Brain scans show that people with vivid imagery “have very strong connections between sensory centers in the front of the brain and the back of the brain,” Zeman said. “If you have aphantasia, those connections are very weak. So the difference between the two may have to do with the connection in the brain.

There are clear advantages and disadvantages to being at both ends of the sensory spectrum, Zeman said.

One of Afantasia Plus says that, with no frequent visual distractions, living in the moment can be easier.

“We worry that hyperfantasy may make people more vulnerable to PTSD[post-traumatic stress disorder],” he said. “People sometimes confuse what they think with what actually happened, or they allow themselves to constantly see the dire consequences of what didn’t happen.”

For example, a mother whose children got out of a car before it collided with another person is troubled by images of what might have happened if the children were still in the car, Zeman said.

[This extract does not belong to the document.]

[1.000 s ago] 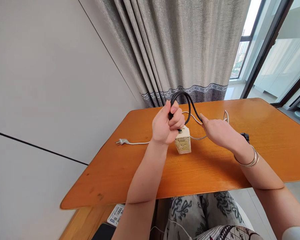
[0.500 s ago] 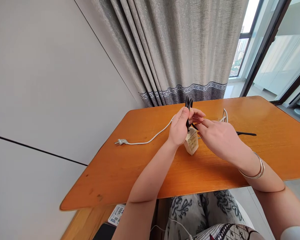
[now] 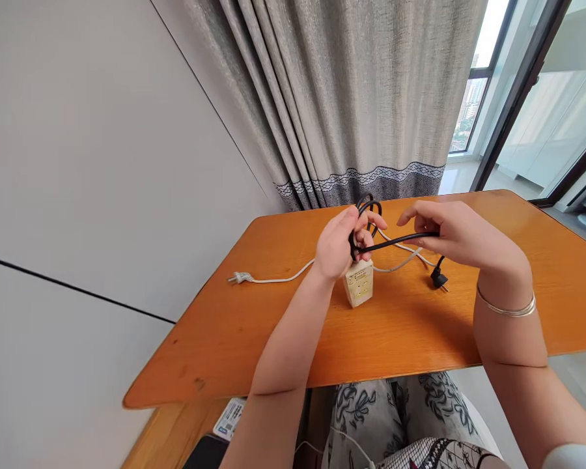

People with highly visual minds have more time. SynesthesiaAccording to Zeman, the brain experiences more than one emotion at the same time, e.g tasting colors, Hearing sounds or assigning certain colors to numbers and letters.

Geraldine Van Heemstra

Van Heemstra created a device that moved with the wind, which allowed her to capture images created by the movement of air.

Although many people with hyperphantasies enjoy their abilities, the condition can be isolating. In response to cruel teasing from her brothers and schoolmates, Van Heemstra learned to hide her emotions as a child.

“When I was little, I was very quiet about how my mind worked,” she says. “I could play with anything; I could build big cities with just a few sticks, rivers and bridges and plant trees, but my little brother couldn’t imagine it. So he said, ‘I don’t want you, you idiot.'”

Van Heemstra says, “It was also very difficult at school to see the numbers in color, like in maths.” “Even though I know how to do math and the correct answer, I don’t like the result because the colors of the numbers don’t match, so I change them.”

Van Heemstra and Watten have never met or spoken to each other, but both women told CNN that they are speaking out about their unique minds in hopes that it will help others, especially young children.

“It was very frustrating at school because I would explain something and then I would be laughed at,” Van Heemstra said. “I felt very insecure, and I think a lot of kids can suffer from this, regardless of whether they have aphantasia or hyperphantasia, because you’re made to feel like you’re so different.”

Many teachers in elementary school focus on fostering children’s creativity, but if they don’t recognize the differences in how brains process sensory information, they can easily dismiss the student as dissociative. It allows them to do that,” said Watten.

“It’s really important for kids to feel motivated and involved in school,” she said. “The more we know these things, the more we can understand and empathize – all part of trying to live in harmony.”